Dataset loaded: 80000 rows × 101 columns


#### --- Get Feature Names ---

In [3]:
feature_name_list = df.columns.tolist()
print("Columns in the cleaned dataset :\n")
print(feature_name_list)

Columns in the cleaned dataset :

['CountyName', 'DwellingTypeDescr', 'Year_of_Construction', 'TypeofRating', 'EnergyRating', 'BerRating', 'GroundFloorArea(sq m)', 'UValueWall', 'UValueRoof', 'UValueFloor', 'UValueWindow', 'UvalueDoor', 'WallArea', 'RoofArea', 'FloorArea', 'WindowArea', 'DoorArea', 'NoStoreys', 'MainSpaceHeatingFuel', 'MainWaterHeatingFuel', 'HSMainSystemEfficiency', 'TGDLEdition', 'MPCDERValue', 'HSEffAdjFactor', 'HSSupplHeatFraction', 'HSSupplSystemEff', 'WHMainSystemEff', 'WHEffAdjFactor', 'SupplSHFuel', 'SupplWHFuel', 'SHRenewableResources', 'WHRenewableResources', 'NoOfChimneys', 'NoOfOpenFlues', 'NoOfFansAndVents', 'DraftLobby', 'VentilationMethod', 'FanPowerManuDeclaredValue', 'StructureType', 'PercentageDraughtStripped', 'NoOfSidesSheltered', 'PermeabilityTest', 'PermeabilityTestResult', 'TempAdjustment', 'HeatSystemControlCat', 'HeatSystemResponseCat', 'NoCentralHeatingPumps', 'CHBoilerThermostatControlled', 'NoOilBoilerHeatingPumps', 'NoGasBoilerHeatingPumps'

In [4]:
# target and leakage columns (they won't be used in upcoming feature selection)
columns_to_remove = [
    'BerRating',      # Target
    'EnergyRating',   # Categorical BER rating (B1, B2, etc.) derived from BerRating (leakage)
]

In [5]:
# dropping the target and lekage clumns
feature_name_list = [col for col in feature_name_list if col not in columns_to_remove]

In [6]:
print("Features to generate the lookup -",len(feature_name_list)," :\n")
print(feature_name_list)

Features to generate the lookup - 99  :

['CountyName', 'DwellingTypeDescr', 'Year_of_Construction', 'TypeofRating', 'GroundFloorArea(sq m)', 'UValueWall', 'UValueRoof', 'UValueFloor', 'UValueWindow', 'UvalueDoor', 'WallArea', 'RoofArea', 'FloorArea', 'WindowArea', 'DoorArea', 'NoStoreys', 'MainSpaceHeatingFuel', 'MainWaterHeatingFuel', 'HSMainSystemEfficiency', 'TGDLEdition', 'MPCDERValue', 'HSEffAdjFactor', 'HSSupplHeatFraction', 'HSSupplSystemEff', 'WHMainSystemEff', 'WHEffAdjFactor', 'SupplSHFuel', 'SupplWHFuel', 'SHRenewableResources', 'WHRenewableResources', 'NoOfChimneys', 'NoOfOpenFlues', 'NoOfFansAndVents', 'DraftLobby', 'VentilationMethod', 'FanPowerManuDeclaredValue', 'StructureType', 'PercentageDraughtStripped', 'NoOfSidesSheltered', 'PermeabilityTest', 'PermeabilityTestResult', 'TempAdjustment', 'HeatSystemControlCat', 'HeatSystemResponseCat', 'NoCentralHeatingPumps', 'CHBoilerThermostatControlled', 'NoOilBoilerHeatingPumps', 'NoGasBoilerHeatingPumps', 'DistributionLosses'

#### --- Generate Feature Metadata ---

In [7]:
system_prompt = """You are an advanced AI assistant that explains the meaning of a single feature from the Ireland BER (Building Energy Rating) dataset.

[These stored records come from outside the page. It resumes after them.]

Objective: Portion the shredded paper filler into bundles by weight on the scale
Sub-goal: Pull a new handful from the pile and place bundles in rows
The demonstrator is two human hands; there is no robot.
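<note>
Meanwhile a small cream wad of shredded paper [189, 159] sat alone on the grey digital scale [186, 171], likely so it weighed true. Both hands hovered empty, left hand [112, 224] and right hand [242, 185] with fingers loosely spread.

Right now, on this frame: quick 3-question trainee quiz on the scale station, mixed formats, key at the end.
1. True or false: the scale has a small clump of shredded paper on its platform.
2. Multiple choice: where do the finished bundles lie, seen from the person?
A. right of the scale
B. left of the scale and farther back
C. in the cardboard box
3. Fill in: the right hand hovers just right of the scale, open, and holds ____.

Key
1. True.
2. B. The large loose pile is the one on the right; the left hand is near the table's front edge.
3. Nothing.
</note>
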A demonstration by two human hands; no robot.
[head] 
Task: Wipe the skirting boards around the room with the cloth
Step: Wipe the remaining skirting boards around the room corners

The user will provide one column name.  
Your job is to output a strict JSON object with three keys:

{
  "category": "one of: Geometry, Envelope, Heating, Ventilation, Energy",
  "availability": "one of: easy, medium, hard",
  "description": "one-line plain-English meaning of the feature"
}

CATEGORY RULES:
- Geometry : size, areas, dimensions, layout realated features 
- Envelope : insulation and material realated features
- Heating : heating systems and associated components based feature
- Ventilation : ventilation and air circulation related features
- Energy : energy and related metadatas

AVAILABILITY RULES:
- easy : the feature is easy to acquire from the building with general measurement tools or knowledge 
- medium : a trained assessor only can measure it with advanced tools  
- hard : derived or calculated from many parameters

Always return **valid JSON only**. No extra text."""


In [11]:
model_id = "meta-llama/Llama-3.2-1B-Instruct"
pipe = pipeline(
    "text-generation",
    model=model_id,
    torch_dtype=torch.bfloat16,
    device_map="auto",
    temperature=0.1,
    top_p=0.9,
    token=""
)

'(ProtocolError('Connection aborted.', ConnectionResetError(10054, 'An existing connection was forcibly closed by the remote host', None, 10054, None)), '(Request ID: d480059f-a029-4630-ad57-e661652ceba5)')' thrown while requesting HEAD https://huggingface.co/meta-llama/Llama-3.2-1B-Instruct/resolve/main/config.json
Retrying in 1s [Retry 1/5].

KeyboardInterrupt



In [9]:
csv_file = "../dataset/BER_feature_metadata.csv"
if os.path.exists(csv_file):
    df = pd.read_csv(csv_file,encoding='latin1')
    processed_features = set(df['feature_name'].tolist())
else:
    df = pd.DataFrame()
    processed_features = set()

for feature_name in feature_name_list:
    if feature_name in processed_features:
        print(f"skipping already processed feature: {feature_name}")
        continue
    print("generating metadata of:", feature_name)
    messages = [
        {"role": "system", "content": system_prompt},
        {"role": "user", "content": f"explain the feature: {feature_name}"}
    ]
    retries = 0
    success = False
    while retries < 3 and not success:
        try:
            output = pipe(messages, max_new_tokens=500, pad_token_id=0)[0]["generated_text"]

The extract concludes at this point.